The home was passed down through the Fairbrother family, there was a dairy where they used to make Stilton Cheese. Charlotte Fairbrother won many trophies for her Stilton Cheese. There is a small feature in the book from the Author Trevor Hickman called the Stilton Cheese story. John Davies was the grandson of Charlotte Davies and they also had connections to the Saddle Inn in Twyford. Lots of history to this once beautiful home and I sincerely hope it can be preserved in the best way possible.


----------



## HughieD (Jul 10, 2020)

Leicesterlass said:


> Hello. My husband Robert was the son of Vicky ,they lived at home farm from 1984. We left for Canada in 2010. It's a really shame and heartbreak to see this once beautiful home standing derelict. Also to see so many personal belongings abandoned. The bike in the scullery was my bike. The picture is of Prince Charles passing through Beeby with the Quorn Hunt, that once had pride of place over the fire place.
> 
> The home was passed down through the Fairbrother family, there was a dairy where they used to make Stilton Cheese. Charlotte Fairbrother won many trophies for her Stilton Cheese. There is a small feature in the book from the Author Trevor Hickman called the Stilton Cheese story. John Davies was the grandson of Charlotte Davies and they also had connections to the Saddle Inn in Twyford. Lots of history to this once beautiful home and I sincerely hope it can be preserved in the best way possible.

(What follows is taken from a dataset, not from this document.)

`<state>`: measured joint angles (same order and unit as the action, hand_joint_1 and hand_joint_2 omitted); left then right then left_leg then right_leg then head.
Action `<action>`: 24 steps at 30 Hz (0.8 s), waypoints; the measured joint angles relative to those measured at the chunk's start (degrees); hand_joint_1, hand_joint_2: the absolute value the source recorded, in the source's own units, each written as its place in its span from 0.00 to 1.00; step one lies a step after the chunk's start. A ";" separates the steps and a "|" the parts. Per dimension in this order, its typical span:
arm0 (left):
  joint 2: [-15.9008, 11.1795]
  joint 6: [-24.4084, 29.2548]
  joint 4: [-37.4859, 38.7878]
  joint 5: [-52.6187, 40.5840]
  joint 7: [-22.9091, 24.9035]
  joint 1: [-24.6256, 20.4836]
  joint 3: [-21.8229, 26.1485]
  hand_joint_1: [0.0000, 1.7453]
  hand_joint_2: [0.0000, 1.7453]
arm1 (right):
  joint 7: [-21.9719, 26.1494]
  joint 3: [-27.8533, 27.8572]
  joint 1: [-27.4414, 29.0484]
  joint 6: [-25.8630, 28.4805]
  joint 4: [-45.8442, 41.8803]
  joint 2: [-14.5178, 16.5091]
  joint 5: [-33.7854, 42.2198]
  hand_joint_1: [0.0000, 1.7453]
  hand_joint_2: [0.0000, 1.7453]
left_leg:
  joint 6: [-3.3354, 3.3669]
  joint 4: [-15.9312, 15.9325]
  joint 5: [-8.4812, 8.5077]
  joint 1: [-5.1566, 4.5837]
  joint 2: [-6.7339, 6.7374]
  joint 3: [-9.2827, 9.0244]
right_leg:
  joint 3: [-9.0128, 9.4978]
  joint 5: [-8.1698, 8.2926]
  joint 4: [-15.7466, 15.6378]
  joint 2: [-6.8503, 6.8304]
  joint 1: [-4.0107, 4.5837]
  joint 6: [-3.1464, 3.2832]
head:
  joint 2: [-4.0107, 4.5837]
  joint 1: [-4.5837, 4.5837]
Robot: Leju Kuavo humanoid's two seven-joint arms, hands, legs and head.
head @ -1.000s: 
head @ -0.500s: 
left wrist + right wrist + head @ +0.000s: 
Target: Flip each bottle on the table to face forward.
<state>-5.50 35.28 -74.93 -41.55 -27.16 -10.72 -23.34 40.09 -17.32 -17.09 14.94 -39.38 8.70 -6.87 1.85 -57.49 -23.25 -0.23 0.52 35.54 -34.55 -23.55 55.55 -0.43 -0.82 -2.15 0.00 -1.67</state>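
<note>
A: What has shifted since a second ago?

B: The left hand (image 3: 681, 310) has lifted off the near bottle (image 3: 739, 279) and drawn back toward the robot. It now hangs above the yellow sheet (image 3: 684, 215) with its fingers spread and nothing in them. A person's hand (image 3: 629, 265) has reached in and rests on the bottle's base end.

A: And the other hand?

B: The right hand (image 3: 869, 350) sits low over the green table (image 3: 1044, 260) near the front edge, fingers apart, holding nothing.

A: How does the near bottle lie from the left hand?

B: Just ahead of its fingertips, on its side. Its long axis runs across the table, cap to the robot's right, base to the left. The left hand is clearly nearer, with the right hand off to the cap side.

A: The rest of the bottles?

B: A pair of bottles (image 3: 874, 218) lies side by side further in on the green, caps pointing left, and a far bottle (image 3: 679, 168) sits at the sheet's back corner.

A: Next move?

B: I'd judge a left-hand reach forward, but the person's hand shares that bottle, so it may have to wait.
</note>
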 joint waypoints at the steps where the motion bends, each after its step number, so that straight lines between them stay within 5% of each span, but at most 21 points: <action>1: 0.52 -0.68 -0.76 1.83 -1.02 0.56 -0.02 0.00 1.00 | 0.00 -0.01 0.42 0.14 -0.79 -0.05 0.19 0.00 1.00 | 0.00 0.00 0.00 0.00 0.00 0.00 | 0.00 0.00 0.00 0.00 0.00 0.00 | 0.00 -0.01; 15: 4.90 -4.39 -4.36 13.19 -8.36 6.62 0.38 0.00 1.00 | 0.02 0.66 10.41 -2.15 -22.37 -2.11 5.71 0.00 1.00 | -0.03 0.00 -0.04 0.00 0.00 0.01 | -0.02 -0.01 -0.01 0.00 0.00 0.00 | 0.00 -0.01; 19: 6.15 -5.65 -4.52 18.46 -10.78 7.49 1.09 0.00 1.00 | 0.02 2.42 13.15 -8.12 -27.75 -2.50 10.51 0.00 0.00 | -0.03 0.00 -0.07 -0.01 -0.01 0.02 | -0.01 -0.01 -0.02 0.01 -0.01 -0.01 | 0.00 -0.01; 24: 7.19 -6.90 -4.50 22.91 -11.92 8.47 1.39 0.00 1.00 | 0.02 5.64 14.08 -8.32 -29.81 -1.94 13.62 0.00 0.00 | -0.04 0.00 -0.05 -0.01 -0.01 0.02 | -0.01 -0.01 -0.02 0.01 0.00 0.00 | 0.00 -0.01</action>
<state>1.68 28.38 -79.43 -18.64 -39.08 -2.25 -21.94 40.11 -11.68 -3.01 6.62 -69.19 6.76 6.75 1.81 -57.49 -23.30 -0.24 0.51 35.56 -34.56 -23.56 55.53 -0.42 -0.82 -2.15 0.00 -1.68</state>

Thank you for those fascinating comments. I'm sorry that it found its way into this state. I think now it's about to be renovated so fingers crossed it becomes a happy home once again...


----------



## Eastmidsboy (Feb 5, 2021)

Leicesterlass said:


> Hello. My husband Robert was the son of Vicky ,they lived at home farm from 1984. We left for Canada in 2010. It's a really shame and heartbreak to see this once beautiful home standing derelict. Also to see so many personal belongings abandoned. The bike in the scullery was my bike. The picture is of Prince Charles passing through Beeby with the Quorn Hunt, that once had pride of place over the fire place.
> 
> The home was passed down through the Fairbrother family, there was a dairy where they used to make Stilton Cheese. Charlotte Fairbrother won many trophies for her Stilton Cheese. There is a small feature in the book from the Author Trevor Hickman called the Stilton Cheese story. John Davies was the grandson of Charlotte Davies and they also had connections to the Saddle Inn in Twyford. Lots of history to this once beautiful home and I sincerely hope it can be preserved in the best way possible.

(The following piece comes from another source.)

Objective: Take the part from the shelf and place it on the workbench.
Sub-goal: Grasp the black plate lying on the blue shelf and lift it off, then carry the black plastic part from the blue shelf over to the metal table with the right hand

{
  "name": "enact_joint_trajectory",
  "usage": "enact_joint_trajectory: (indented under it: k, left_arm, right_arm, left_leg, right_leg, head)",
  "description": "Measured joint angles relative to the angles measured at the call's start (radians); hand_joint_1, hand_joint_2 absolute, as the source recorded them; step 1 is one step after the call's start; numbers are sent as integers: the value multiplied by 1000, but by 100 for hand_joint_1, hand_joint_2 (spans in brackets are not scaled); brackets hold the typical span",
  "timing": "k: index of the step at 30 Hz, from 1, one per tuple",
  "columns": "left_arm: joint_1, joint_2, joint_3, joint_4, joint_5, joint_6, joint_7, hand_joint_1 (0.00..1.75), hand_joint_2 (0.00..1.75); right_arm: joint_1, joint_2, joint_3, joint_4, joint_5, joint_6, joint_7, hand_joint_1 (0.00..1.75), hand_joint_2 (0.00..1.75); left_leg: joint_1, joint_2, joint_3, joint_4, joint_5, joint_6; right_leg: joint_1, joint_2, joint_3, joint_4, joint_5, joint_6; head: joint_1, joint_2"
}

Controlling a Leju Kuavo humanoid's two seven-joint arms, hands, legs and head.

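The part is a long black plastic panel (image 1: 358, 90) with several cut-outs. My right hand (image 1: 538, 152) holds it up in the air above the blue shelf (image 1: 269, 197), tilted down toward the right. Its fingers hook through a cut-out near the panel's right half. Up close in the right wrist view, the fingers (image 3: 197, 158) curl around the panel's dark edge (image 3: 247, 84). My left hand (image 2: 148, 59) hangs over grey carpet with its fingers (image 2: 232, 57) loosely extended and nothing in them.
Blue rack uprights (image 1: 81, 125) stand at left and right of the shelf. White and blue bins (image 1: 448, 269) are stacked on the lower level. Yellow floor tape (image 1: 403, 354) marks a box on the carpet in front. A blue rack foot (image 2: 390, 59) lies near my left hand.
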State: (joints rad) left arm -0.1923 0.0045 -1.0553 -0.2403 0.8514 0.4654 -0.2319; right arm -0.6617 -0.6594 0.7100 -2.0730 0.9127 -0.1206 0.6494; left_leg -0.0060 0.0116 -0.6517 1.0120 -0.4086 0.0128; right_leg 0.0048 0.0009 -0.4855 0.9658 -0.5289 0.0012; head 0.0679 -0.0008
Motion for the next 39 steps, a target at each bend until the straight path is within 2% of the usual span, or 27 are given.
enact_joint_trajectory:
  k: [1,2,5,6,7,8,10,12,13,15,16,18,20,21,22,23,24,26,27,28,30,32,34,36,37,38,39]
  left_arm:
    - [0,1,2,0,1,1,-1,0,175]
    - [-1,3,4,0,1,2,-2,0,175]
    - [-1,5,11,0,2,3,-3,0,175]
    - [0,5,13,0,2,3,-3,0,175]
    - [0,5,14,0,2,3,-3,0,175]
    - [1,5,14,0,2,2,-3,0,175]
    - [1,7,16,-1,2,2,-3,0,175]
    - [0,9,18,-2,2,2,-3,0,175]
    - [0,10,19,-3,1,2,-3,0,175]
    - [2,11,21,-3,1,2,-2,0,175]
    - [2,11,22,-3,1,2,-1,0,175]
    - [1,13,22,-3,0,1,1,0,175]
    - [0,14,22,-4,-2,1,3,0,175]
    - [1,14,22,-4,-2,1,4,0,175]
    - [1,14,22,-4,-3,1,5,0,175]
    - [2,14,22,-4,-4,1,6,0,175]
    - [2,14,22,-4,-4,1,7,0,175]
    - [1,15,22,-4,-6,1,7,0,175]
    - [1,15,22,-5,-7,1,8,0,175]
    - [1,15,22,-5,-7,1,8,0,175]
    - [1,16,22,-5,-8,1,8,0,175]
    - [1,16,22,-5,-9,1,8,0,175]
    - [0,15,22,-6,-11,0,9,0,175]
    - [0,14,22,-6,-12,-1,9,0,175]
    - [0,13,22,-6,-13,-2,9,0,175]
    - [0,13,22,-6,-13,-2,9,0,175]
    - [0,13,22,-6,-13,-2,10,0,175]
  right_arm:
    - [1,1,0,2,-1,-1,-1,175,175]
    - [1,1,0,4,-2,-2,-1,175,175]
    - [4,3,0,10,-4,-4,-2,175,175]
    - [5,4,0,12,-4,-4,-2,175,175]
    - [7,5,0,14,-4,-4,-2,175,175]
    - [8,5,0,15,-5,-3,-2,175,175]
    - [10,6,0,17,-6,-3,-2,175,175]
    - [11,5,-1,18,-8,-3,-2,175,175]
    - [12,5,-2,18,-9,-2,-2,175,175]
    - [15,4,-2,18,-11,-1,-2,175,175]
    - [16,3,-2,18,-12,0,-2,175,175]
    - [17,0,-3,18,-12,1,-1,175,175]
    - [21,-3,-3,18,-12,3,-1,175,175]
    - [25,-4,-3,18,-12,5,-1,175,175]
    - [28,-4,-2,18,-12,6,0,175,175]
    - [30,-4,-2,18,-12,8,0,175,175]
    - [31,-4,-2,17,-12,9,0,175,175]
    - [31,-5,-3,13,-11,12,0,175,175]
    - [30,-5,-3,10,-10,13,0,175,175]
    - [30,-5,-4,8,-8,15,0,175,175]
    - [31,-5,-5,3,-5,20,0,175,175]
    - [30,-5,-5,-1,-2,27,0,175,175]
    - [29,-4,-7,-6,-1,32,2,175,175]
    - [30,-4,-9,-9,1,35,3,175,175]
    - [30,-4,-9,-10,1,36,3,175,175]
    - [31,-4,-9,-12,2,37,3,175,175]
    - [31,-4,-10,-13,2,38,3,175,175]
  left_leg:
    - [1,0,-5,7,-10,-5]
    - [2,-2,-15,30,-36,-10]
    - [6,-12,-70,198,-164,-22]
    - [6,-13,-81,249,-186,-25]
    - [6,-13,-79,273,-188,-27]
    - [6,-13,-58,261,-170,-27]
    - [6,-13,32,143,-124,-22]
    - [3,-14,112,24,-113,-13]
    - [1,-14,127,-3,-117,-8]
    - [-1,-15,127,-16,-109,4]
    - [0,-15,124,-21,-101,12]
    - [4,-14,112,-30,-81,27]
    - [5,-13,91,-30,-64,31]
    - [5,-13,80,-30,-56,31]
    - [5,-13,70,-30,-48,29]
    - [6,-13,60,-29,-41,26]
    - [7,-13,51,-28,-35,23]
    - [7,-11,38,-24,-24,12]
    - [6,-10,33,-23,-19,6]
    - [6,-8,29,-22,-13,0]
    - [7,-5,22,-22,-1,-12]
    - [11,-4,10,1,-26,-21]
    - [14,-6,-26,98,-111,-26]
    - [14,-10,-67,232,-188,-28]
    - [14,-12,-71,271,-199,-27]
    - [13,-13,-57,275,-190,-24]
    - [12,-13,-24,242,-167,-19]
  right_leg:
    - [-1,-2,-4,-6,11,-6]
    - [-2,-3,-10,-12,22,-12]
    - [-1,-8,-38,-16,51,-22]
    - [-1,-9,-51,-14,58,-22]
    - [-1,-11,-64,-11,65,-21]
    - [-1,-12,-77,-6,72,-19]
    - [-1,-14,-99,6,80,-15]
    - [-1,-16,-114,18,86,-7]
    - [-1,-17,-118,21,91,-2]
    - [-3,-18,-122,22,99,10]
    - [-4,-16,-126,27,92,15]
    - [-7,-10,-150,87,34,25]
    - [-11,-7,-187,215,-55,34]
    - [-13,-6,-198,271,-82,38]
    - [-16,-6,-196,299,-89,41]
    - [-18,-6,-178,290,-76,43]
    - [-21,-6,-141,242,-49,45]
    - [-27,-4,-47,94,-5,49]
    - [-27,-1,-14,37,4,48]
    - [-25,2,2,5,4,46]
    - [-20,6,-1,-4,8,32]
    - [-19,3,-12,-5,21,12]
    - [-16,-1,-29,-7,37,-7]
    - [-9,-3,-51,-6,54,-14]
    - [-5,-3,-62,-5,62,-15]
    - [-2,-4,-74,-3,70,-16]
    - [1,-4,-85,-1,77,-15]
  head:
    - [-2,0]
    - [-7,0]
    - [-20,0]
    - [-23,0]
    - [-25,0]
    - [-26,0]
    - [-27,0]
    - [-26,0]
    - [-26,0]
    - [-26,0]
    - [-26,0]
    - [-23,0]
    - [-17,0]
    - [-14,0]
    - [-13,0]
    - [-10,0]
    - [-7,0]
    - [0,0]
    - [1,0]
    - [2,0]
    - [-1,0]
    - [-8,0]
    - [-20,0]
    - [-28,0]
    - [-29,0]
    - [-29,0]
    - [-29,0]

Who owns the property now please?


----------



## Roderick (Feb 6, 2021)

Leicesterlass said:


> Hello. My husband Robert was the son of Vicky ,they lived at home farm from 1984. We left for Canada in 2010. It's a really shame and heartbreak to see this once beautiful home standing derelict. Also to see so many personal belongings abandoned. The bike in the scullery was my bike. The picture is of Prince Charles passing through Beeby with the Quorn Hunt, that once had pride of place over the fire place.
> 
> The home was passed down through the Fairbrother family, there was a dairy where they used to make Stilton Cheese. Charlotte Fairbrother won many trophies for her Stilton Cheese. There is a small feature in the book from the Author Trevor Hickman called the Stilton Cheese story. John Davies was the grandson of Charlotte Davies and they also had connections to the Saddle Inn in Twyford. Lots of history to this once beautiful home and I sincerely hope it can be preserved in the best way possible.


Please don't stop there, what an interesting story, you must have so many memories of such a fascinating atmospheric house. I've never seen a house with so many unusual fireplaces, they look as though most of them were used too. Can you guess at why all the birthday cards were still on display? I'm sure many on here who dearly love these old places would enjoy more memories, if you are prepared to share them with us. It would be preserving them for posterity, putting flesh on the bones of Hughies excellent pictures. I too live in an unusual old house and a one of my best days was when an old woman came up the drive to announce her grandfather had built it. I later met a guy who had grown up here in the 60s who brought a load of old photos and an afternoon of stories.


----------